Mali : La junte gracie un agent de renseignement français condamné à 20 ans de prison
Après plusieurs années de tensions entre Bamako et Paris, les autorités maliennes ont accordé une grâce présidentielle à un agent français condamné en juin à 20 ans de réclusion pour des faits liés à un projet présumé de déstabilisation des institutions. La décision, assortie de son éloignement immédiat du Mali, intervient dans un contexte sécuritaire particulièrement difficile pour la junte.
Les autorités maliennes ont annoncé, jeudi, la grâce présidentielle accordée à un agent de renseignement français condamné à 20 ans de prison en juin dernier. La décision a été prise par le chef de la junte, le général Assimi Goïta, et marque un geste d’apaisement dans les relations particulièrement tendues entre Bamako et Paris ces dernières années.
Dans un communiqué, le gouvernement malien indique que la mesure de grâce est accompagnée de « l’éloignement immédiat » du ressortissant français du territoire national. Les autorités de transition précisent toutefois que cette décision ne remet pas en cause les faits retenus par la justice malienne ni le jugement rendu à l’issue du procès.
Officiellement affecté à l’ambassade de France à Bamako, l’agent, identifié comme Yann V., avait été arrêté le 13 août 2025 avec plusieurs officiers des Forces armées maliennes. Les services de renseignement maliens l’accusaient notamment de conspiration contre les institutions de la transition.
Après près de dix mois de détention, il avait été condamné en juin à 20 ans de prison. La France avait, de son côté, rejeté les accusations portées contre son ressortissant, les qualifiant de « sans fondement ». Paris avait également assuré que l’intéressé accomplissait une mission de coopération sécuritaire et que la France n’avait participé, « directement ou indirectement », à aucune tentative de déstabilisation du Mali.
La grâce accordée par le général Assimi Goïta pourrait ainsi ouvrir une nouvelle phase dans les relations entre Bamako et Paris, après plusieurs années de confrontation diplomatique et militaire.
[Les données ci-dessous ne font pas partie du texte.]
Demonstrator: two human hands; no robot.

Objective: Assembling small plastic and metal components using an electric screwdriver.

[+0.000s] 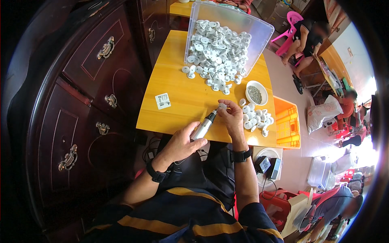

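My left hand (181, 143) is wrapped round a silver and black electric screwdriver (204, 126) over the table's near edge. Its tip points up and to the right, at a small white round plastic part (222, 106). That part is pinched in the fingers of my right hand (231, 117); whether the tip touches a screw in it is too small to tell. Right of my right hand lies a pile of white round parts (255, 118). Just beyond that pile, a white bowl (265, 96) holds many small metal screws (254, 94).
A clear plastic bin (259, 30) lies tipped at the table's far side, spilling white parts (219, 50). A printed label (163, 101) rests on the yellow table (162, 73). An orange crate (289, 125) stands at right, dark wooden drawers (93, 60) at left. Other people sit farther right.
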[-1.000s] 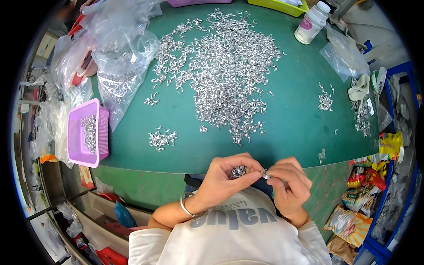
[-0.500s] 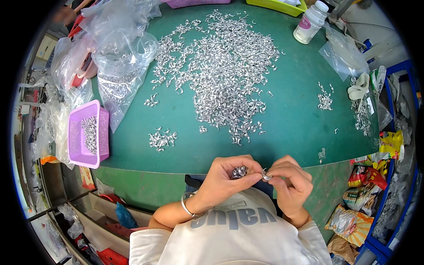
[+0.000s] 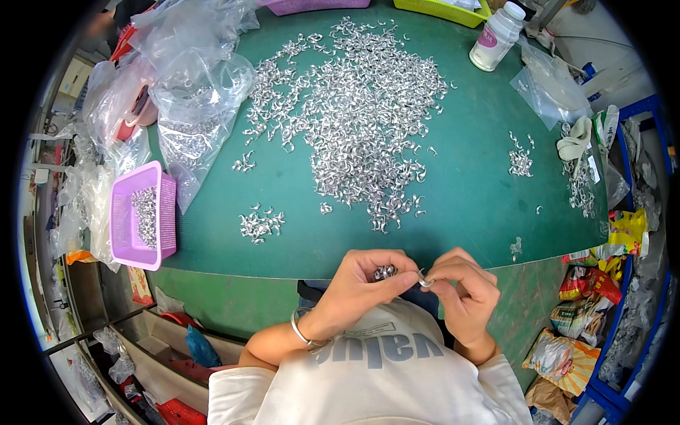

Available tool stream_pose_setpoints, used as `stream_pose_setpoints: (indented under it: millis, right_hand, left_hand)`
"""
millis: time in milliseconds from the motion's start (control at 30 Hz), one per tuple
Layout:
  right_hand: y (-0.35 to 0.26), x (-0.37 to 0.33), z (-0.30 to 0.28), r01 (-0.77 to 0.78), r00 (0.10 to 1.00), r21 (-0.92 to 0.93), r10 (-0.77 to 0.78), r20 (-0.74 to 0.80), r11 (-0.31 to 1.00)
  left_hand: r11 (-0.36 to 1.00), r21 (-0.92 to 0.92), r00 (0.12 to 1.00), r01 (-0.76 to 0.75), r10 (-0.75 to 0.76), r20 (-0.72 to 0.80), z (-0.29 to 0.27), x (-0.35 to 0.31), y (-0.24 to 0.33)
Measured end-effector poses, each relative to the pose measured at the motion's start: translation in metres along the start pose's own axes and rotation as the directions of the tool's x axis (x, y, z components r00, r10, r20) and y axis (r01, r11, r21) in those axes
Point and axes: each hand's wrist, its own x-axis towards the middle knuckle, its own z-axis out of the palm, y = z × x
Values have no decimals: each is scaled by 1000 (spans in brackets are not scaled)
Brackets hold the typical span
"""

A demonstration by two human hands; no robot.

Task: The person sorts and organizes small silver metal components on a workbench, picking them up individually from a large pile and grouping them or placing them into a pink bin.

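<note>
My left hand (image 3: 372,283) is curled around a clump of small shiny curved metal pieces (image 3: 384,272), in front of the table's near edge. Between the two hands is a single curved metal piece (image 3: 425,281), its near end pinched by the thumb and fingers of my right hand (image 3: 462,292). The left thumb and fingertip meet that same piece from the other side. A large pile of such metal pieces (image 3: 368,113) covers the middle of the green table (image 3: 474,205). Smaller groups lie at the near left (image 3: 261,224) and on the right (image 3: 520,163).
A purple basket (image 3: 170,227) with metal pieces stands at the left edge, beside clear plastic bags (image 3: 195,134). At the far right are a white bottle (image 3: 498,37) and a flat plastic bag (image 3: 549,88). A green tray (image 3: 460,14) sits at the far edge; blue shelving (image 3: 613,319) flanks the right.
Hardly anything differs. Both hands stay at the same spot with the metal piece between them; the fingers have shifted very slightly.
</note>
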Motion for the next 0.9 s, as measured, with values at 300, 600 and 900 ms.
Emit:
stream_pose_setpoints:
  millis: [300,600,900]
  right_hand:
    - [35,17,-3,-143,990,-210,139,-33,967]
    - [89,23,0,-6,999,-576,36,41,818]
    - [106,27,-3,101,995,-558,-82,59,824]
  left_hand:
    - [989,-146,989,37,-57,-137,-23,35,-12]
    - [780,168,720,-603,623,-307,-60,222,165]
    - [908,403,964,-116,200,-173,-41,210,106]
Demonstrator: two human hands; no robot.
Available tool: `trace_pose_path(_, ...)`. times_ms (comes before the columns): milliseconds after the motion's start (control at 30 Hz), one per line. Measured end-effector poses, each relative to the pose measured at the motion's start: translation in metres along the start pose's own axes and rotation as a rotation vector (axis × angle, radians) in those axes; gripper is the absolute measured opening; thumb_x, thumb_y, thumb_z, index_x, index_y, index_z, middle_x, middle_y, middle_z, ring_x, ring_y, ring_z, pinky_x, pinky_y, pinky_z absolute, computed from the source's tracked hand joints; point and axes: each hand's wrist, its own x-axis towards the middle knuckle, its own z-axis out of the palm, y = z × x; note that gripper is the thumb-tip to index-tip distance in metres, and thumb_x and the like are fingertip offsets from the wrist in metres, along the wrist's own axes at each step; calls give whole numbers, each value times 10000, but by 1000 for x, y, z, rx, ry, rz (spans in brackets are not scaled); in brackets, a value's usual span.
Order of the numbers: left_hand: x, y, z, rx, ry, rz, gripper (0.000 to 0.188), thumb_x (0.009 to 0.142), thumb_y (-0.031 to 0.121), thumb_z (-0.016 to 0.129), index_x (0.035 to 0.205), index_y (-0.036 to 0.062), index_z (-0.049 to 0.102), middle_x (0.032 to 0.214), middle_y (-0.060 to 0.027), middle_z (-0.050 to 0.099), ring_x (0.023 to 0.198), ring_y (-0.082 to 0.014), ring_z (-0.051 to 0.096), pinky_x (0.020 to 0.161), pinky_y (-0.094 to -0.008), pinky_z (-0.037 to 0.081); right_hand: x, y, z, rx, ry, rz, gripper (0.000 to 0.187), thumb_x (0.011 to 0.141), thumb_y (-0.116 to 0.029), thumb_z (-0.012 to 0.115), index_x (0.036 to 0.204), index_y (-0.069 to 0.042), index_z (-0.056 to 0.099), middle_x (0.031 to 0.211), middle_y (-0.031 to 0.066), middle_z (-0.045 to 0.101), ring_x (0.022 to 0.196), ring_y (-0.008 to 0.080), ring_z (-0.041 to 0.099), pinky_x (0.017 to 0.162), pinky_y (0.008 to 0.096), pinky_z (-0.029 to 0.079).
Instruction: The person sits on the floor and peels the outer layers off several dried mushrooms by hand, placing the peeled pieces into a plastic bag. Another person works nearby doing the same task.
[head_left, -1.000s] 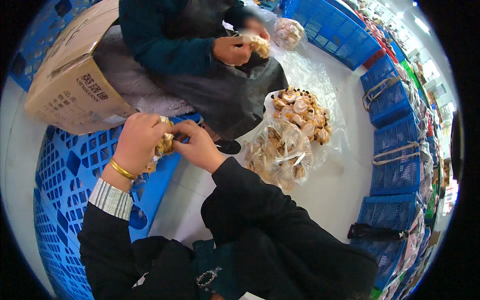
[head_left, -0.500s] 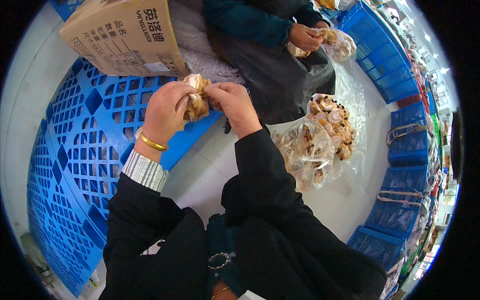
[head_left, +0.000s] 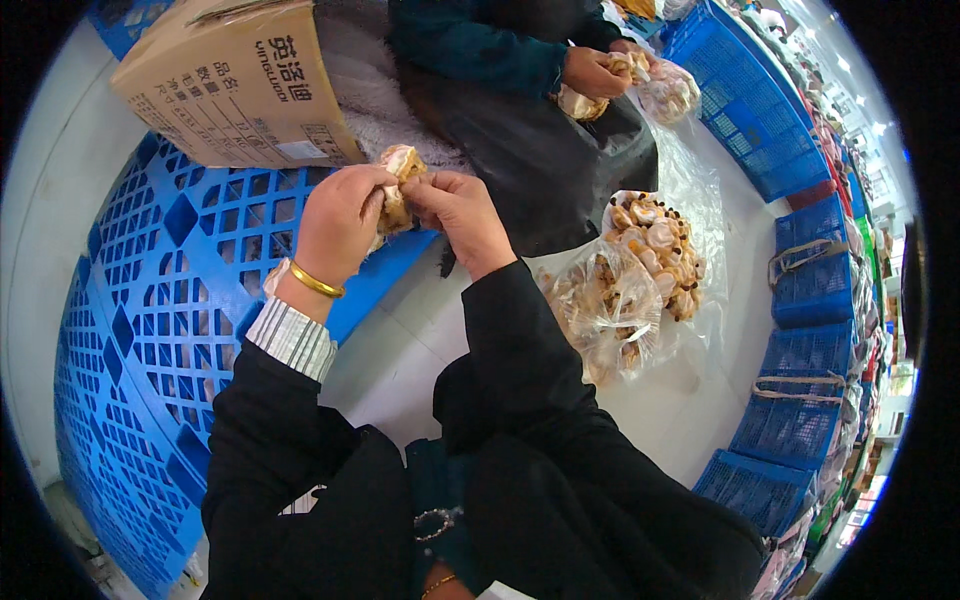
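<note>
A small tan and cream plush piece is between my two hands, above the edge of the blue pallet. My left hand grips it from the left, with the palm side and some fingers hidden. The fingers of my right hand pinch its right side. More tan fabric shows below my left wrist. To the right, a pile of similar tan and cream plush pieces with dark brown tips lies on clear plastic. A clear bag covers part of that pile.
A cardboard box stands on the blue plastic pallet at the left. Across from me, a co-worker's hands hold another plush piece beside a filled clear bag. Several blue crates line the right side.
My view has shifted slightly. Both hands keep hold of the plush piece, and my right fingers have moved a little against it. The co-worker's hands have also shifted slightly.
</note>
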Motion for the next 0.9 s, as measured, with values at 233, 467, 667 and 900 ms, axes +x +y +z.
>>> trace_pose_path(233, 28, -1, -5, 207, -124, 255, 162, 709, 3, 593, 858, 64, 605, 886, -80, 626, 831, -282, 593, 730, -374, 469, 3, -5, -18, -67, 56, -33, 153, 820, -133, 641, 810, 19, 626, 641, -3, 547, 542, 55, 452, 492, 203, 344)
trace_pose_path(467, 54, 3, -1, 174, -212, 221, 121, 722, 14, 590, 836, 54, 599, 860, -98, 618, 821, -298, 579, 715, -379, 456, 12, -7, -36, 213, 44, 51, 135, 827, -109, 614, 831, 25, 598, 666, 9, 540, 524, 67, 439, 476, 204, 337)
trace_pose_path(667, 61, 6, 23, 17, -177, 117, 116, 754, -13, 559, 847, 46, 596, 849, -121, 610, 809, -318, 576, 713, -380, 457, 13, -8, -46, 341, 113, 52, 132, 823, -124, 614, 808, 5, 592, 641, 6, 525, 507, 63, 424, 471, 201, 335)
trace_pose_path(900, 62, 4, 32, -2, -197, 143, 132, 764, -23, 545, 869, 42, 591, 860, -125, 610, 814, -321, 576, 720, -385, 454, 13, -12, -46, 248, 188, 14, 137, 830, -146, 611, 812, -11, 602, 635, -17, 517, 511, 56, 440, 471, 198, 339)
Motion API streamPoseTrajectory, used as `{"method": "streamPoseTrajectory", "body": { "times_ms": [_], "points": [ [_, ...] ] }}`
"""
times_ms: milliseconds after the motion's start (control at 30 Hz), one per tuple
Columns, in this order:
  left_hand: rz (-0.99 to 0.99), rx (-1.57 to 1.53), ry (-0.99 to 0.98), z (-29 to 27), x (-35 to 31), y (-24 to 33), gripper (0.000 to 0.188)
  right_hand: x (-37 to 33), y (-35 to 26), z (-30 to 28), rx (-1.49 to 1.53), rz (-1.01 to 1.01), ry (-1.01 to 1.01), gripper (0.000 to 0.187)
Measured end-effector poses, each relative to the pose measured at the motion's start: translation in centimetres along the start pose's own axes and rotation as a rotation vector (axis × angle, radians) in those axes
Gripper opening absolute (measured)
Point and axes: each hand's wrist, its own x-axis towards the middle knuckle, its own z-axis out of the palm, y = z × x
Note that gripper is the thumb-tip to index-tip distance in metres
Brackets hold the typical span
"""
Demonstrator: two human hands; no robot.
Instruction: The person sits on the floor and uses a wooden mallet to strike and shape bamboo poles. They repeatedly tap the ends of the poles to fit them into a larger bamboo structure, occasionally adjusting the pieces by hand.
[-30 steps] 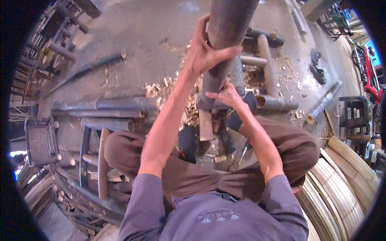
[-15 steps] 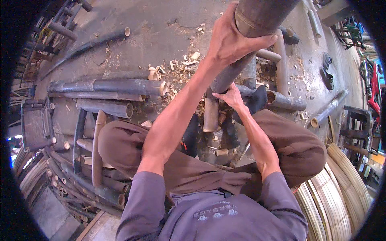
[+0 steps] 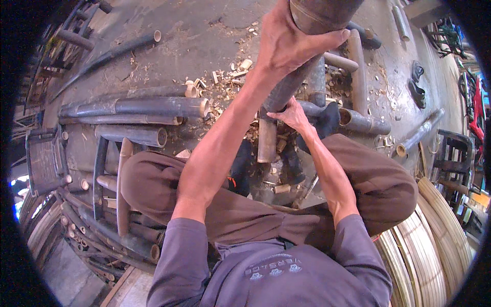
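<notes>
A thick dark bamboo pole (image 3: 290, 86) rises at a slant between my knees and runs out of view at the top. My left hand (image 3: 289, 46) is wrapped round its upper part, thumb across the front. Lower down, my right hand (image 3: 292, 115) grips the pole near its bottom end, thumb pointing left. Directly below that end, a narrower brown bamboo piece (image 3: 267, 140) shows between my feet; whether it joins the pole, I cannot tell. The pole's far end is out of view.
Dark bamboo lengths (image 3: 158, 107) lie to the left, beside a low bamboo frame (image 3: 123, 189). Pale chips (image 3: 238, 74) litter the floor. A hollow bamboo piece (image 3: 365, 122) lies right of my foot; sandals (image 3: 417, 84) rest farther right. Bundled bamboo strips (image 3: 422, 250) stand behind my right knee.
The pole's upper part has shifted a little to the left, with my left hand still round it. My right hand has moved slightly up and left in the picture. Both grips stay the same.
</notes>
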Motion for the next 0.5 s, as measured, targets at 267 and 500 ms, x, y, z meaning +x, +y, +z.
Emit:
{"method": "streamPoseTrajectory", "body": {
  "times_ms": [267,500],
  "points": [
    [0.088,0.24,0.096,-0.1,-0.2,0.0,0.08,0.1,0.3,-0.1,-0.013,0.045,-0.032,0.08],
    [-0.015,0.191,0.099,0.2,-0.7,0.8,0.08,0.0,-0.2,-0.9,-0.07,0.106,-0.051,0.08]
  ]
}}
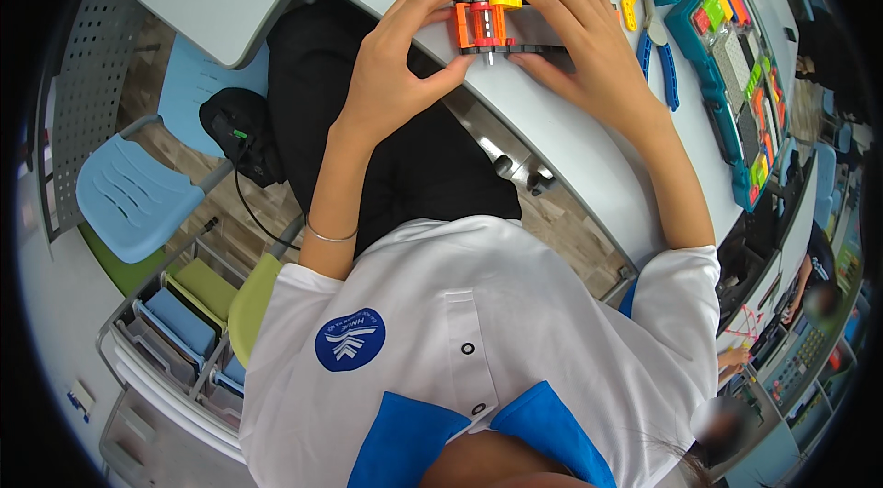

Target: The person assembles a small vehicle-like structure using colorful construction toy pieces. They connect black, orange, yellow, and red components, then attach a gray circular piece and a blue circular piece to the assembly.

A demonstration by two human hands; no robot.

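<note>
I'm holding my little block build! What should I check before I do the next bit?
1. Orange, red, yellow and black plastic build held between left hand and right hand: ok.
2. Small grey pin pushed fully in: cannot tell; one end sticks out.
3. Blue-handled metal pliers lying on the white table: ok.
4. Teal plastic parts case open: ok.
5. Loose pieces put away: not ok; a yellow angled plastic piece lies beside the pliers.

The built assembly (487,26) mixes orange, red, yellow and black against a pale grey-white counter (607,171), near a yellow piece (630,8), blue-handled pliers (670,79) and a teal case (682,28) of multicoloured parts. The shirt (552,295) is white with a bright blue collar (405,442), the trousers (423,175) are plain black. The floor (262,212) shows brown wood grain.
</note>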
Le gouvernement malien a d’ailleurs évoqué l’intervention d’un « pays frère » dont les bons offices auraient contribué à obtenir cette décision, sans toutefois en révéler officiellement l’identité.
Selon une source militaire malienne citée par Le Monde, le Maroc aurait joué un rôle dans les négociations. Rabat entretient des relations avec les deux capitales et avait déjà contribué à la libération de quatre agents français de la DGSE détenus au Burkina Faso.
Les officiers maliens arrêtés avec Yann V. en août 2025 demeurent, pour leur part, concernés par la procédure judiciaire. Radiés depuis de l’armée, ils sont accusés d’avoir constitué un réseau d’espionnage et participé à un complot visant à déstabiliser les institutions de la transition et à préparer un coup d’État. Ils n’ont pas encore été jugés.
Cette évolution intervient dans un contexte particulièrement délicat pour les autorités maliennes. Depuis plusieurs mois, la junte est confrontée à une intensification de la menace sécuritaire. Une offensive menée fin avril par le Groupe de soutien à l’islam et aux musulmans (JNIM), affilié à Al-Qaïda, et par le Front de libération de l’Azawad (FLA), mouvement indépendantiste touareg, a notamment renforcé la pression exercée sur les forces maliennes dans le nord du pays.
Le même jour, l’armée malienne a annoncé la libération de 82 soldats détenus par le JNIM et le FLA depuis cette offensive. Selon une source du ministère malien des Affaires étrangères citée par l’AFP, cette libération aurait été obtenue grâce à une médiation algérienne.
Cette annonce intervient alors que Bamako et Alger ont récemment amorcé un rapprochement après plus d’une année de tensions. Les deux pays ont annoncé le retour de leurs ambassadeurs et la réouverture réciproque de leurs espaces aériens, laissant entrevoir une détente dans leurs relations.
Depuis les coups d’État de 2020 et 2021, les autorités militaires maliennes ont profondément réorienté leur politique extérieure. Bamako s’est progressivement éloigné de Paris, jusqu’au retrait des forces françaises du pays en août 2022, et a renforcé ses liens militaires et politiques avec la Russie.
La grâce de l’agent français intervient donc dans un environnement marqué à la fois par une dégradation persistante de la situation sécuritaire et par la recherche de nouveaux canaux diplomatiques. Elle pourrait constituer un signal d’ouverture de la part de Bamako, sans pour autant effacer les profondes divergences qui ont marqué les relations entre le Mali et la France depuis l’arrivée des militaires au pouvoir.